Red Hat Bugzilla – Bug 475684
Find solution for using Glossaries with publican
Last modified: 2011-08-22 19:53:15 EDT
Description of problem:
The latest version of publican (0.39) has banned the use of glosslist tags, making using Glossaries impossible (or at least very difficult), and causing books that use them to not build.
Reasoning: Considered unprofessional, difficult to translate, sorting issues.
Arguments against: Being considered unprofessional is an opinion. Glossaries are a useful resource in technical doc. If necessary they can remain untranslated.
Version-Release number of selected component (if applicable):
Steps to Reproduce:
*ERROR: BUILD FAILED! Banned tag found*
glosslist: This tag set imposes English-language order on glossaries, making them useless when translated.
Remove all glosslist tags before attempting to build.
make: *** [xml-en-US] Error 4
I think glosslist should be allowed and glossdiv should be banned instead, because a glosslist is, IMHO, an unordered list.

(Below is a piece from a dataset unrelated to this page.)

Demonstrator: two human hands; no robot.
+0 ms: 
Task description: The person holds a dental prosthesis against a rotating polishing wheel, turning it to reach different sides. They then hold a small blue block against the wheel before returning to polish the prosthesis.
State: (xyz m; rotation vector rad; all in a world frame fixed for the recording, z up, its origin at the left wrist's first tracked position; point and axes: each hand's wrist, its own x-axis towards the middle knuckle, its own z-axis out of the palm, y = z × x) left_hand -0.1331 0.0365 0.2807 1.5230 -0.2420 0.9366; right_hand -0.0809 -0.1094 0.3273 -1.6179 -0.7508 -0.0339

I've added Manuel as a CC for his input from a translators perspective.
Manuel, would a UTS #10 collation routine conforming to http://www.unicode.org/reports/tr10/ be sufficient to sort a flat glossary?
i.e. a glosslist or glossary without glossdivs?
e.g. of the form:
Where TermX may or may not be translated, but definitionX is always translated.
Oops, I buggered up the flags, still need info from Manuel.
It would be sufficient for a phonetic alphabet. I'm not sure how it would work in other systems. How does this algorithm sort non-alphabetical writing systems?
I have added Chester for his opinion.
(In reply to comment #2)
> Manuel, would a UTS #10 collation routine conforming to
> http://www.unicode.org/reports/tr10/ be sufficient to sort a flat glossary?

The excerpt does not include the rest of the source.